(The data)
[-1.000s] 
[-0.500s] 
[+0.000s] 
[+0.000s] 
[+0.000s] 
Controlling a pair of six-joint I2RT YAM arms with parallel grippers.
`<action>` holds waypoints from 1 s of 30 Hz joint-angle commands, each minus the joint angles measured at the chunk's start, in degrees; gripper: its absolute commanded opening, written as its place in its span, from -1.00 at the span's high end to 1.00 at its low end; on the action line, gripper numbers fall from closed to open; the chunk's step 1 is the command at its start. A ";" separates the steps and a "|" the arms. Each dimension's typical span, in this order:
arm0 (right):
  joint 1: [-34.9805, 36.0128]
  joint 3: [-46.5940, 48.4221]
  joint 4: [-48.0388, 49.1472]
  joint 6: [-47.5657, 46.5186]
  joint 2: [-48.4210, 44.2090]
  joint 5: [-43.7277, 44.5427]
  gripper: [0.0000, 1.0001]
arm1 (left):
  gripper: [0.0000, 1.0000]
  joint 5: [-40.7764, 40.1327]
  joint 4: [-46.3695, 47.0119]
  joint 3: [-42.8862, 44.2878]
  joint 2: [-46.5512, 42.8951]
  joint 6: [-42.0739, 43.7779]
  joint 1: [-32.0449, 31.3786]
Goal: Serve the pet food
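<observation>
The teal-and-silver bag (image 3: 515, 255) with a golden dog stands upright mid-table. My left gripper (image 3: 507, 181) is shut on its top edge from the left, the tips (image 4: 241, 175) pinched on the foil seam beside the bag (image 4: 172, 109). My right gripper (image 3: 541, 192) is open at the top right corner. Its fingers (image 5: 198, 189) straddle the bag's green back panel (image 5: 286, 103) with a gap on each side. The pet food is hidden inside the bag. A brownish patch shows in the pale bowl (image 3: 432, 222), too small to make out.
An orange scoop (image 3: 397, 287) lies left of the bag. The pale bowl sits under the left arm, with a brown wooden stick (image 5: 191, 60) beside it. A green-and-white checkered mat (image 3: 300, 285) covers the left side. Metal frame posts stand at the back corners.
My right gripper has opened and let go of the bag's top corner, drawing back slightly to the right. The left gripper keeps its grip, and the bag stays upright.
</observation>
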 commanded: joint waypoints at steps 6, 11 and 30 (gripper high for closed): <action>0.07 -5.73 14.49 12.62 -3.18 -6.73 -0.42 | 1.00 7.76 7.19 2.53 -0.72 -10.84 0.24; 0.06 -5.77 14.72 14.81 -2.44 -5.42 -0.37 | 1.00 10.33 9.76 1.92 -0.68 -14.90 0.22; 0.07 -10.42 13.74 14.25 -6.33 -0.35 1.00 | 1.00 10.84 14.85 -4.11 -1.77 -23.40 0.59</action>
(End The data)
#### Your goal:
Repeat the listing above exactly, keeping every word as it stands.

#### Output of the task:
[-1.000s] 
[-0.500s] 
[+0.000s] 
[+0.000s] 
[+0.000s] 
Controlling a pair of six-joint I2RT YAM arms with parallel grippers.
`<action>` holds waypoints from 1 s of 30 Hz joint-angle commands, each minus the joint angles measured at the chunk's start, in degrees; gripper: its absolute commanded opening, written as its place in its span, from -1.00 at the span's high end to 1.00 at its low end; on the action line, gripper numbers fall from closed to open; the chunk's step 1 is the command at its start. A ";" separates the steps and a "|" the arms. Each dimension's typical span, in this order:
arm0 (right):
  joint 1: [-34.9805, 36.0128]
  joint 3: [-46.5940, 48.4221]
  joint 4: [-48.0388, 49.1472]
  joint 6: [-47.5657, 46.5186]
  joint 2: [-48.4210, 44.2090]
  joint 5: [-43.7277, 44.5427]
  gripper: [0.0000, 1.0001]
arm1 (left):
  gripper: [0.0000, 1.0000]
  joint 5: [-40.7764, 40.1327]
  joint 4: [-46.3695, 47.0119]
  joint 3: [-42.8862, 44.2878]
  joint 2: [-46.5512, 42.8951]
  joint 6: [-42.0739, 43.7779]
  joint 1: [-32.0449, 31.3786]
Goal: Serve the pet food
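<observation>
The teal-and-silver bag (image 3: 515, 255) with a golden dog stands upright mid-table. My left gripper (image 3: 507, 181) is shut on its top edge from the left, the tips (image 4: 241, 175) pinched on the foil seam beside the bag (image 4: 172, 109). My right gripper (image 3: 541, 192) is open at the top right corner. Its fingers (image 5: 198, 189) straddle the bag's green back panel (image 5: 286, 103) with a gap on each side. The pet food is hidden inside the bag. A brownish patch shows in the pale bowl (image 3: 432, 222), too small to make out.
An orange scoop (image 3: 397, 287) lies left of the bag. The pale bowl sits under the left arm, with a brown wooden stick (image 5: 191, 60) beside it. A green-and-white checkered mat (image 3: 300, 285) covers the left side. Metal frame posts stand at the back corners.
My right gripper has opened and let go of the bag's top corner, drawing back slightly to the right. The left gripper keeps its grip, and the bag stays upright.
</observation>
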 commanded: joint waypoints at steps 6, 11 and 30 (gripper high for closed): <action>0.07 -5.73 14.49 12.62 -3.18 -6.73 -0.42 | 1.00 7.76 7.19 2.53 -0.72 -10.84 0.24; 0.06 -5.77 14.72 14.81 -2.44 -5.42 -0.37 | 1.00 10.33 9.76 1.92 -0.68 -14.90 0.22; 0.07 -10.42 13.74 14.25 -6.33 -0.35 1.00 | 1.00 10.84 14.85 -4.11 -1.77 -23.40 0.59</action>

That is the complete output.